Victor terbelalak kaget. Ketika ia melihat remaja berseragam Sekolah tersebut mulai meneteskan air matanya.
"Aku merindukannya. Dan.. Hiks.. Aku sudah menanyakan keberadaan Yuri pada siapa saja tapi mereka tidak ada yang tahu. Sampai.. Hiks.. Orang terakhir yang ingin kutanyai adalah kau."
"Kenapa aku?" Tanya Victor penasaran.
"Karena Yuri menyukaimu."
Victor membelalakan kedua matanya sedangkan Pichit mulai menghapus air matanya.
"Hehehe.. Lucu sekali kalau mendengar curhatan orang yang sedang jatuh cinta.

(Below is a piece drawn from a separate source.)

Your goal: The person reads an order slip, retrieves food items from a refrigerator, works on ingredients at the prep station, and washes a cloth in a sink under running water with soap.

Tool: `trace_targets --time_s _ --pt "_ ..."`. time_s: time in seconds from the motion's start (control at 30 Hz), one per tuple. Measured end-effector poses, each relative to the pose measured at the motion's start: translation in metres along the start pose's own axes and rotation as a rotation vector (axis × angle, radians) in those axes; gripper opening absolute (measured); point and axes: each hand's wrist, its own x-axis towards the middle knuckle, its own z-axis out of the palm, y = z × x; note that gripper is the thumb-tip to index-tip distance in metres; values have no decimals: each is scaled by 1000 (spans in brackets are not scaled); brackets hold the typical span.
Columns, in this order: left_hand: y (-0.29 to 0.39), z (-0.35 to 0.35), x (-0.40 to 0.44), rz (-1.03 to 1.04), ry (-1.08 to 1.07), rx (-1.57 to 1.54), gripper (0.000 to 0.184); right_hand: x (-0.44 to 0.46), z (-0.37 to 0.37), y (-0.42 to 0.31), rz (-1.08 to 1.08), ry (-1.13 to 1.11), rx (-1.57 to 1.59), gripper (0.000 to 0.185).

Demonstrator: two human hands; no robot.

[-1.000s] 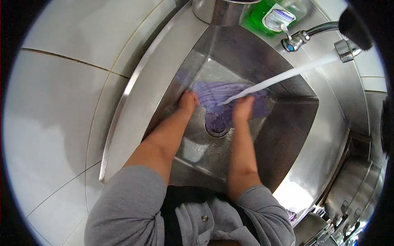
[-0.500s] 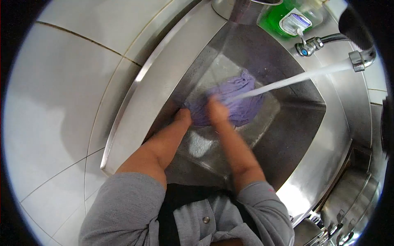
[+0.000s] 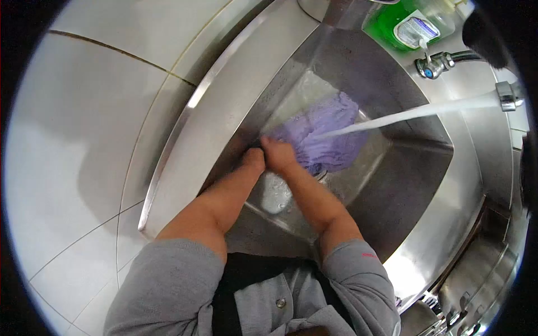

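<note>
A wet purple cloth [image 3: 336, 134] lies bunched in the steel sink [image 3: 409, 179], with running water landing on it. At the cloth's left end, my right hand [image 3: 278, 154] is closed around the fabric. Right beside it, close to the sink's left wall, my left hand [image 3: 254, 161] is also closed, at the same end of the cloth; its fingertips are mostly hidden. The two hands are almost touching. Most of the cloth spreads out to the right of them.
Water streams in from the tap spout [image 3: 507, 96] at the right. A tap valve with a blue mark [image 3: 430, 71] and a bottle of green liquid [image 3: 392, 25] are at the upper right. Metal pans [image 3: 476, 280] stand at the lower right, and white tiles [image 3: 84, 129] cover the left.
My right hand has moved left from the cloth's middle to beside my left hand. The cloth's far end now lies more stretched out toward the upper right. The view has shifted slightly.
</note>
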Motion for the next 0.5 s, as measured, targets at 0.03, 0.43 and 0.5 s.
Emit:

Sayangnya Yuri terlalu takut menyatakan rasa sukanya padamu. Katanya Victor itu selalu menolak perasan wanita bahkan pria yang menyatakan rasa cinta padanya. Dia sering sekali membuntutimu."
"..."
"Jadi.. Hiks... Apa kau tahu dimana Yuri?" Masih belum ada jawaban.
"Kalau aku bertemu dengan Yuri. Aku akan bilang padanya untuk segera pulang."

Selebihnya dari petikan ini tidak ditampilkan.